Although Pennsylvania does not have severance tax on natural gas production, the state is starting to collect more tax revenues from counties with significant Marcellus Shale development activity than from counties without it, according to a new report from Penn State University.

The report by Timothy Kelsey, a professor of agricultural economics, shows that sales, income and realty transfer tax receipts generally correlate with Marcellus Shale activity in Pennsylvania. “What is pretty clear is that there is an association of some kind between Marcellus Shale activities and state tax collections,” Kelsey told NGI’s Shale Daily.

The report provides hard data to support anecdotal evidence that Marcellus Shale development is growing local economies, but the implications of the positive economic news are limited because the report only looks at the earliest years of development and does not consider costs.

For the report, Kelsey divided the state into three categories: counties with at least 150 Marcellus wells; counties with less than 150 Marcellus wells; and counties with no Marcellus activity.

Between 2007 and 2010 sales tax collections increased 11.36% in the first category, but they saw a 3.11% decline in the second and a 6.55% decline in the third. Sales tax receipts reveal trends in retail activity but don’t perfectly align with actual sales because they don’t include food and clothing.

Realty transfer tax collections fell 14.54% in high-activity counties between 2007 and 2010, a considerable decline but less than the 16.38% drop in low-activity counties and the 27.93% drop in no-activity counties. The realty transfer tax is a 1% tax on the sale of real estate in Pennsylvania and can fluctuate based on either the changing value of homes, the number of homes sold, or both.

The data is less precise when it comes to income taxes because 2009 information wasn’t available when Kelsey was compiling the report. However, the figures show taxable income is rising with Marcellus Shale activity. From 2007 through 2008 taxable income increased 6.96% in counties with at least 10 wells, 3.08% in counties with fewer than 10 wells and 0.89% in counties with no wells.

The number of tax returns in each group of counties increased by less than 1% during that time period, suggesting a minimal impact in the size of the local workforce in those early years. Kelsey said he is particularly interested to see how that information may have changed in 2009 and 2010.

The increases in taxable income in those early years were largely the result of royalties, as opposed to salaries and wages.

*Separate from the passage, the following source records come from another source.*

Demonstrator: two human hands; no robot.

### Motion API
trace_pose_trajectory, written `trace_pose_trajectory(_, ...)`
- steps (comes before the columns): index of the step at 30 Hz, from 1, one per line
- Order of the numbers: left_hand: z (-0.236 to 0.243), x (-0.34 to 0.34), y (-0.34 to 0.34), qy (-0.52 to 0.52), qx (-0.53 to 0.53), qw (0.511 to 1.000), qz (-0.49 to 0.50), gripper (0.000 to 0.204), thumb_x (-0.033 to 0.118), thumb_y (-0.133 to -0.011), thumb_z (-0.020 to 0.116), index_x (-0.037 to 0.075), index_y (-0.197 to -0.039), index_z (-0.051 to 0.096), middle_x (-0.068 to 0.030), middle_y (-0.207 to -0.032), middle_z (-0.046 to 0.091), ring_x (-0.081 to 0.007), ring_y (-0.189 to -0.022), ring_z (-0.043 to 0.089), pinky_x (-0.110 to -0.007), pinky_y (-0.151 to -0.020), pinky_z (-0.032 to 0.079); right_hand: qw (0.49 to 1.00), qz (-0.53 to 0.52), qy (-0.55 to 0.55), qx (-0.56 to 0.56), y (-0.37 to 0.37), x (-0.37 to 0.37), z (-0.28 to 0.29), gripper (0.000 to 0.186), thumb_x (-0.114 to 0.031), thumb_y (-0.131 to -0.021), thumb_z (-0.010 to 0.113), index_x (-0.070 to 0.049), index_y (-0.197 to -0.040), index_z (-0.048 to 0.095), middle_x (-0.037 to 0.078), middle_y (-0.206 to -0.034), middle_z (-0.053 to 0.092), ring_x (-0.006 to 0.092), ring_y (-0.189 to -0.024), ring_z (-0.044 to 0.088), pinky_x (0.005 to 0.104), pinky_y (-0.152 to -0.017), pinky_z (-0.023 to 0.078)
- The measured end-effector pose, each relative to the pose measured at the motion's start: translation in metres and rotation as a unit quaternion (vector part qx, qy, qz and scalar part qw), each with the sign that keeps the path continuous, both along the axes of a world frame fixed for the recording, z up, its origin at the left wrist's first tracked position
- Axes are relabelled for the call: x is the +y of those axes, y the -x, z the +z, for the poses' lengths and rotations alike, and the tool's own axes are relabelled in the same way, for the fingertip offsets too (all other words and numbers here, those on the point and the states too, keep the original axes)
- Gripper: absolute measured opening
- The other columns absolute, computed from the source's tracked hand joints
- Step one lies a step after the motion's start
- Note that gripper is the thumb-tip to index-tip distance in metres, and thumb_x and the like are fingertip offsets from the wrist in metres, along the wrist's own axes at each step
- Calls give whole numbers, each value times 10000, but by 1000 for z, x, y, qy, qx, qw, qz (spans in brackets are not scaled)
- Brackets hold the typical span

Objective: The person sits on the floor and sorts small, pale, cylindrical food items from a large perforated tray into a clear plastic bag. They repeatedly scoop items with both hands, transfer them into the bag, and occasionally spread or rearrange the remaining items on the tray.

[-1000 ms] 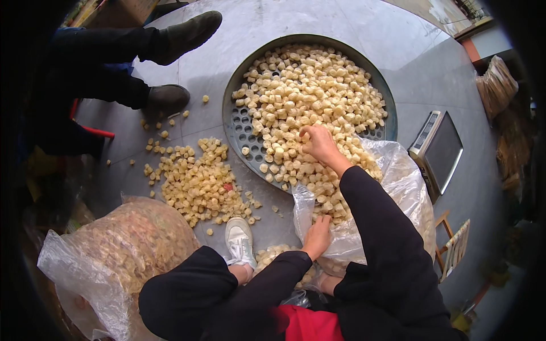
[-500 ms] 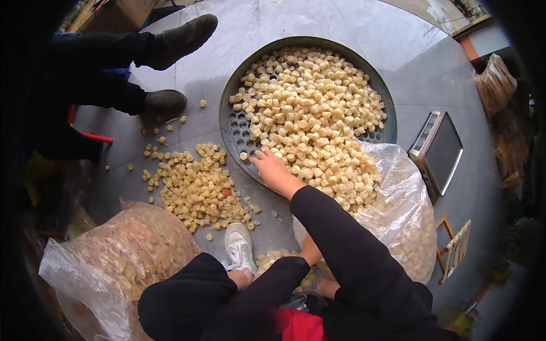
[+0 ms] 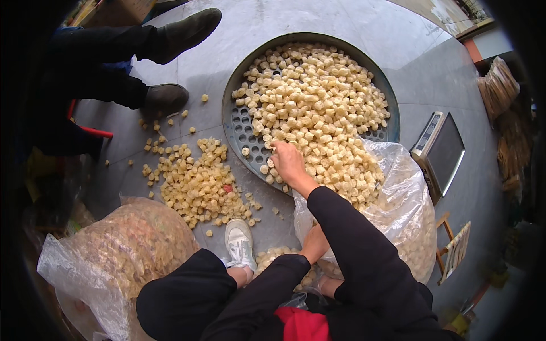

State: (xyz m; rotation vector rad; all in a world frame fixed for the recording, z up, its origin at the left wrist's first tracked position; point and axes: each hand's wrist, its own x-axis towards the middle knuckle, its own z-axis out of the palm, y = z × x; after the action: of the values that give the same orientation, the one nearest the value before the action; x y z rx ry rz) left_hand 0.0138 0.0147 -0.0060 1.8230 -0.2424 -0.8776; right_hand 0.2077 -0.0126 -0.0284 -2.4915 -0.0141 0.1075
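A round metal tray (image 3: 228, 116) with holes in its base bears a large heap of pale, cylindrical pieces (image 3: 318, 96), perhaps dried food. At the heap's near left side is my right hand (image 3: 289, 163), its fingers bent and close together among the pieces; what lies under the fingertips is hidden. A clear plastic bag (image 3: 406, 199), full of similar pieces, leans against the tray's near right rim, its mouth at the heap. My left hand (image 3: 315, 244) is beside the bag's near left edge; its fingers are hidden behind my right sleeve.
A scattered pile of pieces (image 3: 199, 182) lies on the grey floor left of the tray. A filled bag (image 3: 133, 244) stands at near left, a flat scale (image 3: 438, 153) and a folding stool (image 3: 454, 250) at right. Another person's dark shoes (image 3: 165, 98) are at upper left.
My right hand has moved slightly right and up, off the tray's rim and onto the pieces, its fingers now more bent. Several pieces show below it. My left hand has shifted slightly right.
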Motion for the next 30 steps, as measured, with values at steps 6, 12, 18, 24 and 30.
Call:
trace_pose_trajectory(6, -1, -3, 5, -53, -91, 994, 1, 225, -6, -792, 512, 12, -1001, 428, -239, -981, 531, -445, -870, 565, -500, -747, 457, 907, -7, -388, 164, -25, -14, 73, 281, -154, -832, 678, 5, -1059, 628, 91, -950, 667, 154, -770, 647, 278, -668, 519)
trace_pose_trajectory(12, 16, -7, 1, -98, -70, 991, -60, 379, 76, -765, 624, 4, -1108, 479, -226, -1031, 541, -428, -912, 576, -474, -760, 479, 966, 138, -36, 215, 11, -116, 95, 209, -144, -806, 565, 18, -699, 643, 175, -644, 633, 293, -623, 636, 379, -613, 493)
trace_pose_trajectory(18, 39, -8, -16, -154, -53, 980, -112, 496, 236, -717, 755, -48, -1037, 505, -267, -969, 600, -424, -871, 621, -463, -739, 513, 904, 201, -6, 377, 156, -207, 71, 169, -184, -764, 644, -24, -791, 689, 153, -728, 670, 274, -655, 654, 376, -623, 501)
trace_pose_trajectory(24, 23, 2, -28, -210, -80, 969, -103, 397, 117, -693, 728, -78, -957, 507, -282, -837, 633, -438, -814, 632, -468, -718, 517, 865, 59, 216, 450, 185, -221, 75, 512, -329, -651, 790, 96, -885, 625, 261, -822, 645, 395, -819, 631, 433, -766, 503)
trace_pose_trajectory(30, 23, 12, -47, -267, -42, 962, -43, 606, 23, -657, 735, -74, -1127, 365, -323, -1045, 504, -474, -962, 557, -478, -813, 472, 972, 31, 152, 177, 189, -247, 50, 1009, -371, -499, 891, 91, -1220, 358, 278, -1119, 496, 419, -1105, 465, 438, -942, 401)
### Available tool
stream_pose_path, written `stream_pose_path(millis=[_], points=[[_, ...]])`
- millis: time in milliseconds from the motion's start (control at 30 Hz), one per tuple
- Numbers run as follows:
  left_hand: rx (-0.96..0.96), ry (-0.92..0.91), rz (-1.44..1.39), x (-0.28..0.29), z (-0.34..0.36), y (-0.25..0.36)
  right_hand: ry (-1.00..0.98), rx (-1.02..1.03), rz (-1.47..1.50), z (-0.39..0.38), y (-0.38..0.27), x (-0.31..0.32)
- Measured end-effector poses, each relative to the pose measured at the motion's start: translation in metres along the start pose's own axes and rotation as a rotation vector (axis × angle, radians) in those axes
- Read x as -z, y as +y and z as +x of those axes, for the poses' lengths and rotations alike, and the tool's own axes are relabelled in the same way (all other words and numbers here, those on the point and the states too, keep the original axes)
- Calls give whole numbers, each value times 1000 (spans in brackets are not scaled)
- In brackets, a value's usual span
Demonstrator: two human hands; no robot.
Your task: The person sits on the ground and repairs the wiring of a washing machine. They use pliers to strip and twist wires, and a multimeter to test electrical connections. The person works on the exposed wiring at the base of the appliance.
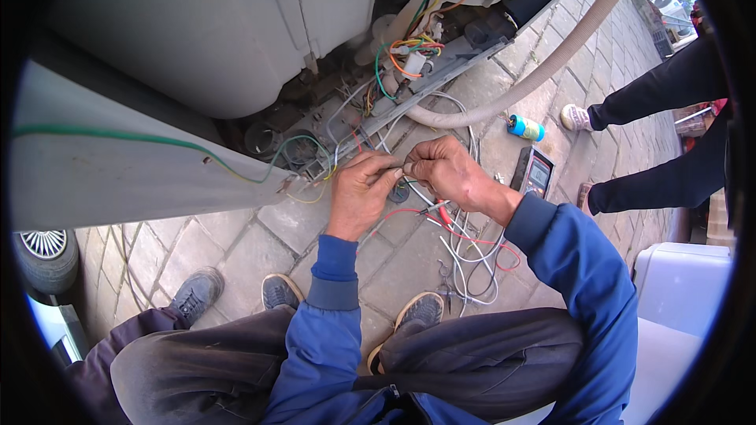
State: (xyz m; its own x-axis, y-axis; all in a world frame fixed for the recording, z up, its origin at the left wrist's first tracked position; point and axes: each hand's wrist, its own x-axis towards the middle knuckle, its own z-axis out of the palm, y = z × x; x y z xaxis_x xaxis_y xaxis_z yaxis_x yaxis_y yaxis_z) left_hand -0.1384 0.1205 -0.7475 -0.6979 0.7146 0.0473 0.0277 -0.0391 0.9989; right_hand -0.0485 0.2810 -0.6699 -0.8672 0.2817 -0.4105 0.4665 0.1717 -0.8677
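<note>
My left hand (364, 191) and my right hand (453, 175) meet fingertip to fingertip beside the lower edge of a white appliance. Both are closed in a pinch on a thin wire, most of it hidden by the fingers. Just below my right hand, a red test probe (444, 216) lies among loose white wires (470, 264) on the paving. A multimeter (538, 175) with a small screen rests right of that wrist. Coloured wires (411, 49) with white connectors hang from the appliance's opened base.
A grey corrugated hose (543, 75) curves across the paving beside a blue cylinder (525, 127). Scissors-like pliers (446, 287) lie near my right shoe. A bystander's legs (657, 86) stand at the right; another person's shoe (198, 293) is left. A green wire (134, 136) crosses the white panel (102, 177).
</note>
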Motion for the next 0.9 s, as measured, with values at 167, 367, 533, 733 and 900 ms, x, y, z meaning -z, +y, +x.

For instance, “taxable compensation” (salaries and wages) increased 4.2% in counties with at least 10 wells, but “rights, royalties and patent incomes” increased 325%.

Even in counties without any Marcellus Shale drilling, royalty-related incomes increased 86.6%, which the report attributes at least in part to Marcellus Shale activities, noting that development can occur on second-home or recreational land owned by people who live and pay taxes in other counties.

Kelsey said the report is helpful because it provides hard data when “so much of the debate is based on anecdotes,” but he added that the study needs to be expanded as more information becomes available.

A major gap that needs to be filled is the economic cost of development on local communities, Kelsey said. “We’re looking to try to find ways to more clearly identify what are the costs on PennDOT [Pennsylvania Department of Transportation] and other state agencies,” Kelsey said.

State Sen. Gene Yaw, a Republican whose district includes the area of northeast Marcellus Shale activity, recently introduced legislation that would keep taxing authority and collection on the local level (see Shale Daily, Jan. 31) as a way to offset some of those local costs, such as road maintenance.

Yaw and state Rep. Rick Mirabito plan to address these issues in a panel discussion on Thursday.

Kelsey also wants to look at trends in local communities where development began early, like Bradford, Susquehanna and Washington counties. “Will there still be the large differences between those high-activity counties and those other counties as we look at this long term? I don’t know,” he said.

Kelsey previously tackled the economic impact of the Marcellus Shale in 2008, using Barnett Shale information to forecast the issues at play in Pennsylvania. He said this new hard data is “fairly consistent” with the information coming out of North Texas in its early years of shale development.